Theta-pinch, plasma physics

[indecicia]

Homework Statement

An idealized theta-pinch geometry is an infinitely long, cylindrically symmetric (d-by-d theta = 0), translationally-invariant (d-by-d z = 0) plasma column with an externally applied axial magnetic field B_z_ext. This induced a large diamagnetic azimuthal current which produces its own magnetic field which opposes the external magnetic field. Assume the plasma column is in MHD equilibrium with velocity v = 0 and with mag field B_z(r) and gas pressure p(r).
I'm stuck on the first part of the question which is find the differential relationwhich the field B_z and the gas pressure must satisfy.

Homework Equations

gradp = j cross B
maxwell's equations to replace the current with the curl of B

The Attempt at a Solution

grad p = (del cross B_z z-hat) cross B_z z-hat
del cros B_x z-hat = - d-bydr B_z theta-hat
grad p = d-by-dr p
(1/mu_0)(- d-by-dr B_z)theta-hat cross B_z z-hat = (1/mu_0)(- d-by-dr B_z) = d-by-dr p

Is that the correct answer? Do I need to go further?
Next I need to integrate to find an expression for the externally applied mag field as a function of B_z and p and I just don't see how i can integrate the expression i found above.

 

[Jhero]

Thank you for your question. It seems like you have made a good start on the problem by using Maxwell's equations to replace the current with the curl of the magnetic field. However, there are a few things that need to be clarified in order to fully answer the question.

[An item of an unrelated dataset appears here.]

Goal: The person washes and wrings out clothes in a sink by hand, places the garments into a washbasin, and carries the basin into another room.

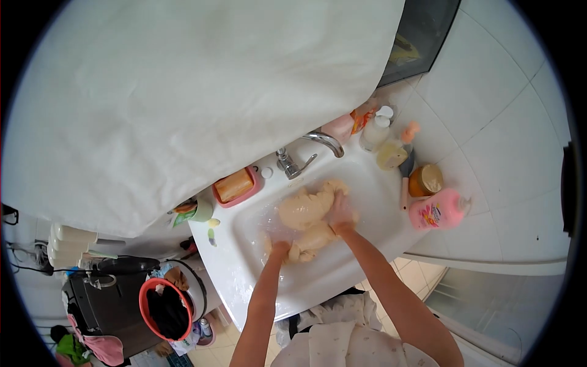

Firstly, the differential relation that you are trying to find is the equilibrium condition for the plasma column. In other words, it is the condition that ensures that the plasma column is in a state of balance, with all forces and currents cancelling each other out. This is important because it allows us to make certain assumptions and simplifications in our calculations.

Secondly, in order to find the equilibrium condition, we need to consider all the forces and currents acting on the plasma column. This includes the external magnetic field, the induced diamagnetic current, and the gas pressure. In your attempt at a solution, you have only considered the force due to the induced diamagnetic current, but you have not taken into account the other forces and currents.

To find the equilibrium condition, we need to equate all the forces and currents acting on the plasma column. This will give us a differential equation in terms of the magnetic field and the gas pressure. We can then solve this equation to find an expression for the externally applied magnetic field as a function of the magnetic field and the gas pressure.

I hope this helps to guide you in the right direction. If you have any further questions or need clarification, please let me know.